Dealing with distraction for those of us who live with AD(H)D is a constant struggle, and can be especially difficult for those of us who must daily solve large, complex problems. This post describes what it is like to be a programmer with ADD and some strategies I've developed to help make myself more effective.
To solve complex problems by programmatic means, one needs to be able to focus. To find the best solution to any problem, one needs to be able to focus. In short, an effective worker is one who can focus.
For those of us who live with the difficulties of AD(H)D every day, this fact - this dependence upon a kind of mental discipline - is glaringly obvious. Our constant struggle to focus means we are not as efficient as our non-ADD peers when asked to complete a single task. We get distracted by the sound of the wind, the tap of a colleague's fingers on his desk, or the sound of people talking walking past our window. The slightest noise or change (by a separate entity) in the visual landscape will cause us to loose our train of thought nearly immediately.
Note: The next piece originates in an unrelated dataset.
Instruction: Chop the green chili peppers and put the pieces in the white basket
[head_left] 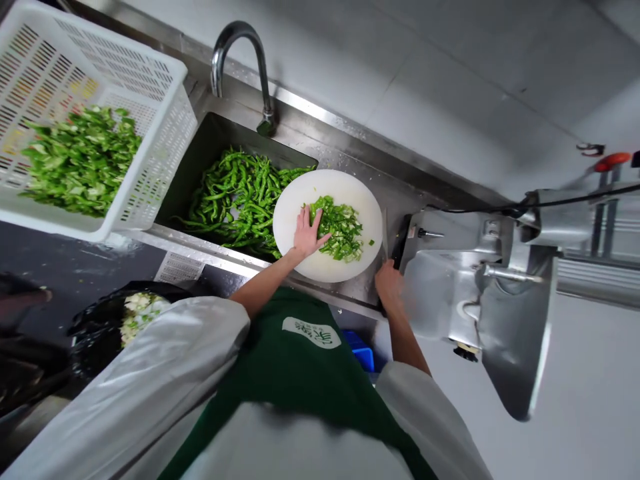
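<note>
Your left hand [306, 232], open, touches the chopped peppers [345, 230], nearer the board's [290, 220] right edge; right hand [390, 287] grips the knife [385, 233] just outside that edge. Cup your left to gather bits; keep the knife clear.

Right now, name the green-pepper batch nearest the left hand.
The chopped pile on the white board; whole peppers in the sink and cut ones in the basket lie farther off.

Chopped green peppers [346, 233] loose on a round white board [345, 183], knife [385, 230] just beside.
</note>
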The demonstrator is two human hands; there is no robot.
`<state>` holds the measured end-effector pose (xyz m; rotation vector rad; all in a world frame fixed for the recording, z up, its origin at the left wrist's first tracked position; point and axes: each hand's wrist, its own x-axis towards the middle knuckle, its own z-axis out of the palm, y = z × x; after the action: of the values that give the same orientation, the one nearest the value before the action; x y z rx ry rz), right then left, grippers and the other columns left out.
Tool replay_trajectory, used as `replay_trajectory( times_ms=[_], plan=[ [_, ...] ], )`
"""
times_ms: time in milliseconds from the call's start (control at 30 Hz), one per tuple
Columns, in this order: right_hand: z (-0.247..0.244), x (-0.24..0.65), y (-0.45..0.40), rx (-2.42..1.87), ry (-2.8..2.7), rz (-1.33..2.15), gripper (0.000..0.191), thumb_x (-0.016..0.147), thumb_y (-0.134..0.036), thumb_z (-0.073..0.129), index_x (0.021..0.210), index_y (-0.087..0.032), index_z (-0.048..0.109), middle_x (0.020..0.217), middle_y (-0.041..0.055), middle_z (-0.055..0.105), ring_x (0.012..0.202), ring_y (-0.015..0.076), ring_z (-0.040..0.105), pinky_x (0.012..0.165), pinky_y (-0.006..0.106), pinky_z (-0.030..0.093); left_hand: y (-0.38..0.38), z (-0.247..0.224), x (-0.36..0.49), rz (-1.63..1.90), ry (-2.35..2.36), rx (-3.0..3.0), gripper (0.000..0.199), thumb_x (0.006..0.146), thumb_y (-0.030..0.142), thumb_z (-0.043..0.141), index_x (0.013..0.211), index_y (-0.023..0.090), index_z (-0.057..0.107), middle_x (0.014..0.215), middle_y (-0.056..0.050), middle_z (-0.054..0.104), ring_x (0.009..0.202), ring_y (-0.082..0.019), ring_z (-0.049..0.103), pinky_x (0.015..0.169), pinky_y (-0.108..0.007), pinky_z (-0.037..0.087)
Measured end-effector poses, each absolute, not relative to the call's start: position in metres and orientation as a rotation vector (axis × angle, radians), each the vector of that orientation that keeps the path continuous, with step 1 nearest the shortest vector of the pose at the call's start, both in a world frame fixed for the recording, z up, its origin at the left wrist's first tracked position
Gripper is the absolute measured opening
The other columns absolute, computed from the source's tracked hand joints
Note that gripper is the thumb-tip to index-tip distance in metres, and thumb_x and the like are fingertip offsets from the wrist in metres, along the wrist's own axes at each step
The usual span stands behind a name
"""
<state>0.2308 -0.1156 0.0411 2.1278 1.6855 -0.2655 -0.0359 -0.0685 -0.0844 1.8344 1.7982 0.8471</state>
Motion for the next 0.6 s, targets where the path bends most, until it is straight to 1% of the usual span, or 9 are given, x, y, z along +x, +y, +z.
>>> replay_trajectory(
  times_ms=[100, 200, 300, 367, 433, 500, 533, 600],
  plan=[
    [0.027, 0.213, -0.124, 2.115, 1.689, -0.344, 0.036, 0.104, -0.013, 0.033, 0.134, -0.005, 0.050, 0.102, 0.0231, 0.073, 0.096, 0.0290, 0.073, 0.082, 0.036, 0.049, -0.056, -0.082, -0.015, 0.891, 1.778, 1.805, 0.090, 0.091, 0.073, 0.051, 0.159, 0.015, 0.037, 0.171, -0.018, 0.012, 0.158, -0.042, 0.004, 0.126, -0.061, 0.014],
    [0.021, 0.189, -0.127, 2.056, 1.798, -0.466, 0.035, 0.102, -0.012, 0.036, 0.134, -0.007, 0.051, 0.102, 0.0210, 0.074, 0.098, 0.0269, 0.073, 0.086, 0.034, 0.049, -0.054, -0.079, 0.000, 0.887, 1.740, 1.842, 0.088, 0.089, 0.071, 0.057, 0.157, 0.017, 0.043, 0.171, -0.015, 0.013, 0.157, -0.044, 0.002, 0.126, -0.062, 0.015],
    [0.015, 0.196, -0.121, 2.097, 1.894, -0.592, 0.031, 0.104, -0.018, 0.036, 0.128, -0.010, 0.055, 0.100, 0.0197, 0.074, 0.097, 0.0262, 0.073, 0.087, 0.033, 0.049, -0.063, -0.075, 0.005, 0.857, 1.765, 1.860, 0.087, 0.086, 0.071, 0.060, 0.156, 0.020, 0.045, 0.171, -0.014, 0.013, 0.157, -0.045, 0.002, 0.124, -0.065, 0.015],
    [0.005, 0.226, -0.117, 2.225, 1.911, -0.756, 0.030, 0.106, -0.030, 0.038, 0.116, -0.013, 0.060, 0.091, 0.0160, 0.074, 0.087, 0.0244, 0.072, 0.080, 0.031, 0.051, -0.073, -0.072, 0.005, 0.847, 1.825, 1.846, 0.089, 0.084, 0.071, 0.063, 0.156, 0.022, 0.045, 0.171, -0.013, 0.011, 0.157, -0.044, 0.003, 0.124, -0.065, 0.015],
    [-0.010, 0.266, -0.118, 2.370, 1.877, -1.108, 0.034, 0.104, -0.045, 0.041, 0.100, -0.016, 0.060, 0.074, 0.0081, 0.069, 0.066, 0.0204, 0.068, 0.065, 0.028, 0.051, -0.085, -0.070, 0.007, 0.837, 1.880, 1.839, 0.093, 0.081, 0.071, 0.067, 0.156, 0.022, 0.045, 0.172, -0.014, 0.007, 0.157, -0.045, 0.003, 0.124, -0.065, 0.016],
    [-0.028, 0.301, -0.124, 2.462, 1.757, -1.578, 0.043, 0.095, -0.063, 0.048, 0.087, -0.021, 0.054, 0.057, -0.0012, 0.058, 0.046, 0.0163, 0.055, 0.048, 0.027, 0.046, -0.096, -0.067, 0.017, 0.813, 1.912, 1.841, 0.097, 0.077, 0.072, 0.071, 0.155, 0.022, 0.046, 0.172, -0.014, 0.004, 0.156, -0.047, 0.003, 0.123, -0.066, 0.015],
    [-0.037, 0.313, -0.129, 2.467, 1.699, -1.777, 0.047, 0.089, -0.069, 0.053, 0.084, -0.022, 0.051, 0.053, -0.0046, 0.053, 0.041, 0.0148, 0.050, 0.044, 0.027, 0.043, -0.100, -0.066, 0.024, 0.795, 1.925, 1.841, 0.098, 0.075, 0.072, 0.072, 0.155, 0.022, 0.047, 0.172, -0.014, 0.004, 0.156, -0.048, 0.003, 0.123, -0.067, 0.014],
    [-0.052, 0.319, -0.138, 2.460, 1.607, -2.038, 0.052, 0.079, -0.074, 0.060, 0.082, -0.024, 0.046, 0.050, -0.0082, 0.048, 0.038, 0.0129, 0.045, 0.039, 0.026, 0.040, -0.105, -0.063, 0.042, 0.763, 1.955, 1.837, 0.098, 0.072, 0.073, 0.074, 0.154, 0.024, 0.049, 0.172, -0.013, 0.004, 0.155, -0.051, 0.001, 0.122, -0.070, 0.012]
  ],
)
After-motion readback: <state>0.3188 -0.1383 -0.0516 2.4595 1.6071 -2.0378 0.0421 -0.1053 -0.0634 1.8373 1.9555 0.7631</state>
For those of you who can focus relatively easily in distracting environments, I offer this metaphor to help you understand a bit more of how it is it live with such an affliction. Imagine you are swimming in a lake with a basketball. The depth at which you swim is your level of concentration - the deeper you swim, the more focused you are and thus the less susceptible to distraction you are. Imagine further that a day's worth of work is like swimming the length of the lake, and your goal is to swim as deeply as possible for as far as possible. The problem is that you have to do all this while holding onto the fully-inflated basketball. The longer you swim underwater, the harder it is to keep the ball (and yourself) deep underwater. During your swim from one end of the lake to the other, you are pulled up to the surface very frequently, only able to keep the ball underground for a short while at a time. This is what it's like to live and work with ADD.
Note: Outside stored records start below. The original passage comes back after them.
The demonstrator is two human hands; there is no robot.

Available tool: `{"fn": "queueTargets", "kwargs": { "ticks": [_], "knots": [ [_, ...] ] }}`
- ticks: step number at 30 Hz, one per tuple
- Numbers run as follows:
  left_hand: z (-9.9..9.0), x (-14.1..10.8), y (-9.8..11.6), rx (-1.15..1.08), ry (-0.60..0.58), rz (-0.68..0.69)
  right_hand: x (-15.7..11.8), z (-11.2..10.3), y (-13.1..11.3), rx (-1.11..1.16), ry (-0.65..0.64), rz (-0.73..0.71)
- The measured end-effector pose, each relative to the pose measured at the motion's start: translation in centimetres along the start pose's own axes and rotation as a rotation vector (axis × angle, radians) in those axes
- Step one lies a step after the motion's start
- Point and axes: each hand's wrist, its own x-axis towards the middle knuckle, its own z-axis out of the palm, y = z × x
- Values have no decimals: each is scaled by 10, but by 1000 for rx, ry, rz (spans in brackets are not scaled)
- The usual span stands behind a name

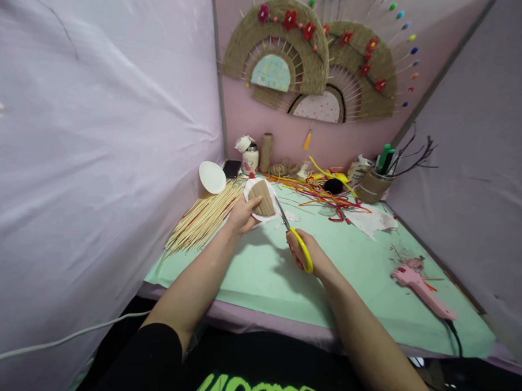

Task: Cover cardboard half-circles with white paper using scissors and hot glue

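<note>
A brown cardboard piece [262, 198] lies against white fabric [271, 217] that sticks out around its edge. My left hand [244, 212] is closed on both, its thumb on the cardboard. Yellow-handled scissors [305, 252] are in my right hand [304, 254], whose fingers are wrapped at the handles. Their blades point up and to the left, close to the right edge of the fabric.
Bamboo sticks [205, 218] lie left, below a white disc [212, 177]. Pipe cleaners [325, 194] and a fabric scrap [371, 221] lie behind and right. A pink glue gun [422, 286] rests at the right, its cord over the front edge. A can [373, 186] holds twigs.
</note>
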Motion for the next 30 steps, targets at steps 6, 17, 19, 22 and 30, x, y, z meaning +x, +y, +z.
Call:
{"fn": "queueTargets", "kwargs": {
  "ticks": [6, 17, 19, 22, 30],
  "knots": [
    [0, 0, 0, 1, 14, -11, -2, 1, -5, -20, 22, 9],
    [1, -1, 1, 24, -4, -25, -1, 0, 3, 13, -23, -61],
    [1, -1, 0, 32, -18, -30, -2, 0, 1, 40, -24, -54],
    [-1, 0, -4, 37, -32, -21, -4, 0, -2, 80, -6, -26],
    [-2, -1, -8, 55, -80, -33, -4, 0, -2, 100, 4, -1]
  ]
}}
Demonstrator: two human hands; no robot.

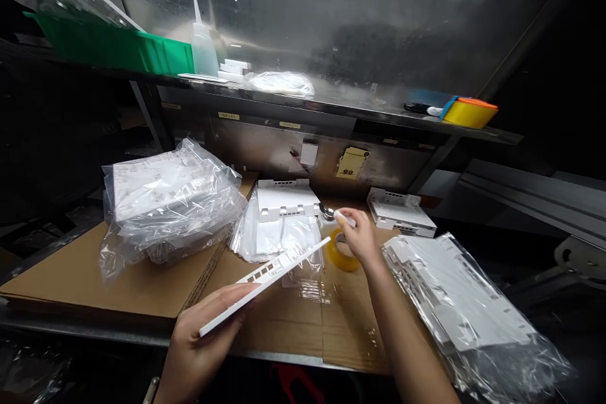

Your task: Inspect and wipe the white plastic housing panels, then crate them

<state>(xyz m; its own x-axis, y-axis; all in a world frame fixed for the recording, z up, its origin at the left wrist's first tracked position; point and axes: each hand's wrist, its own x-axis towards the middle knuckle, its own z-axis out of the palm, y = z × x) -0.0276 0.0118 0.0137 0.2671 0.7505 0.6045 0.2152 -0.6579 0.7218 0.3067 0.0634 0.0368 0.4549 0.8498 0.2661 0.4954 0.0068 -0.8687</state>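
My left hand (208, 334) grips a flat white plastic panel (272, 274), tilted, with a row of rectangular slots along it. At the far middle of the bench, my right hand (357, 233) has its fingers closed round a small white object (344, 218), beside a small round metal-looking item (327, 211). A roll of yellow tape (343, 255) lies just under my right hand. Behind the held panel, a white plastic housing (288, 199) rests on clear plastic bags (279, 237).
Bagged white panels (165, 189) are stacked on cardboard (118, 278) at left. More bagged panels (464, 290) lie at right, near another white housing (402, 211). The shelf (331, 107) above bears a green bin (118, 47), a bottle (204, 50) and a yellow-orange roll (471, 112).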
The inability to focus on a given problem for more than a few minutes at a time causes severe problems for all employees with ADD, but especially for developers who have to delve into a problem, process it, and produce a solution quickly and efficiently.
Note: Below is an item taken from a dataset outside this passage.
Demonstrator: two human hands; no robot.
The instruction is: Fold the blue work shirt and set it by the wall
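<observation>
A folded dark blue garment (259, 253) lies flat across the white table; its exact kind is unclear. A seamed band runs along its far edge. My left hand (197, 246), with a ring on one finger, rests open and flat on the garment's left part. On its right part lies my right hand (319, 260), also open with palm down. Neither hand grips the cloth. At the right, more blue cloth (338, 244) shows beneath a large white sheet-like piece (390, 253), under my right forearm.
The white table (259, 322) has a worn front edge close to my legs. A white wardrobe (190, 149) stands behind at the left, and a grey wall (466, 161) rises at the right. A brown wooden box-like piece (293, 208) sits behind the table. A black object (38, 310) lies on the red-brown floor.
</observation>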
The effectiveness of various solutions will vary person to person, but these helped me:
- Find a quiet, solitary place to work (avoid working in a place where people socialize)
- Turn off all notifications when working (fetch updates at will instead)
- Play calm, simple music without words, or work in a place where the background noise doesn't change
- Keep the room cool in temperature
- Work on one thing at a time and work until it is completed
- Plan out finer details for a large project
- Get enough sleep
- Medicate with some sort of stimulant
- Keep your workspace empty of clutter and visual distraction
- Keep snacks by your desk (like almonds or dried fruits) to keep your energy up throughout the day
- Exercise to exhaustion at least every other day
- Consciously avoid doing several things at once, like listening to a YouTube Lecture and checking your Twitter feed on your phone at the same time
- Avoid depressants like alcohol
- Write or engage in a creative, exciting activity which asks for your full concentration
Following all of these with ADD can even be a challenge, but limiting the frequency of distracting stimuli goes a long way to achieving focus and increasing your productivity.